Patient-centred interprofessional education in cancer care: a scoping review protocol

Introduction
Cancer remains a major global health challenge, affecting millions annually and ranking as the second leading cause of death worldwide. The complexity of cancer treatment requires an interdisciplinary approach, connecting professionals from various fields to deliver personalised and integrated care. However, structural issues and insufficient interdisciplinary training can impede effective collaboration, which is why effective interprofessional education (IPE) is needed. This protocol depicts the planned procedures for a scoping review that aims to explore the role of IPE in enhancing interdisciplinary collaboration within oncology by mapping and synthesising the implementation, impact and evaluation strategies of patient-centred IPE programmes.

Methods and analysis
This scoping review will be conducted in line with the Joanna Briggs Institute guidelines for scoping reviews. The research team will develop a comprehensive search strategy and apply it to the following databases: CENTRAL, CINAHL, Embase, MEDLINE, PsycInfo, Scopus and Web of Science . Additionally, we will search for grey literature (eg, using OpenDOAR) and contact relevant organisations for pertinent reports.

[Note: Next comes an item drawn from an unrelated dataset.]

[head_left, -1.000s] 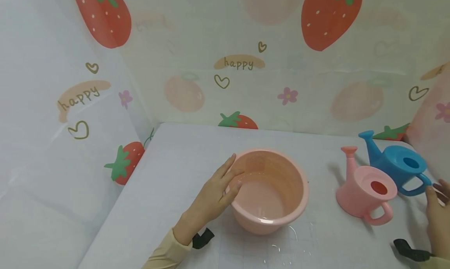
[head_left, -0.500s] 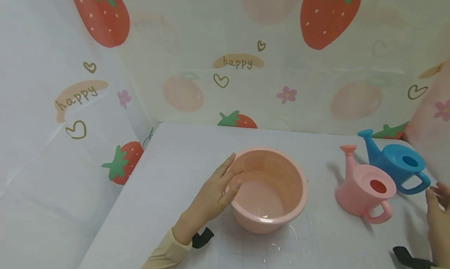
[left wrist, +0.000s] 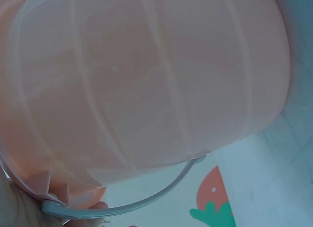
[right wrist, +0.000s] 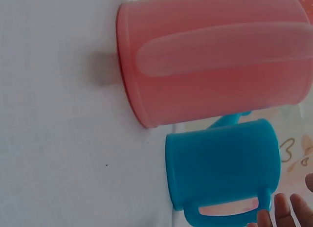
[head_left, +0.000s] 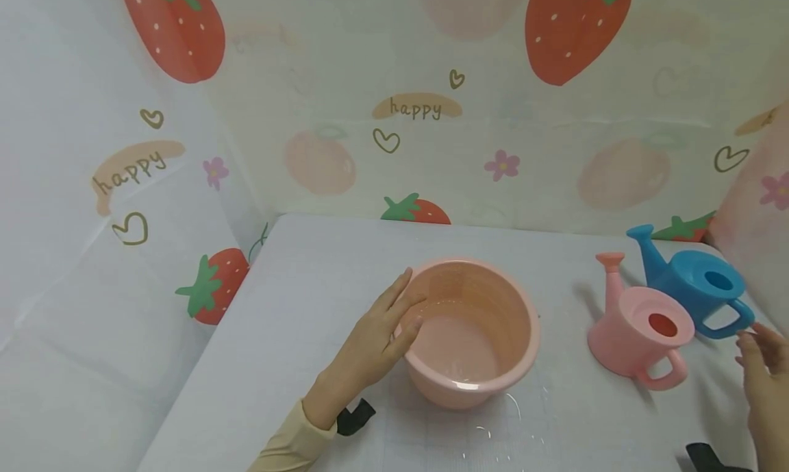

Each database will be searched without date restrictions on 11 September 2024. In the first stage, eligibility criteria will be assessed through a blinded title and abstract screening, followed by a full-text review. The research team will then extract and synthesise data related to the scoping review questions, focusing on implementation, impact and evaluation strategies employed in the included studies.

Ethics and dissemination
As this protocol does not involve collecting primary data, ethical approval is not required. The results of this review will be published in a peer-reviewed journal and disseminated through institutional websites and conferences.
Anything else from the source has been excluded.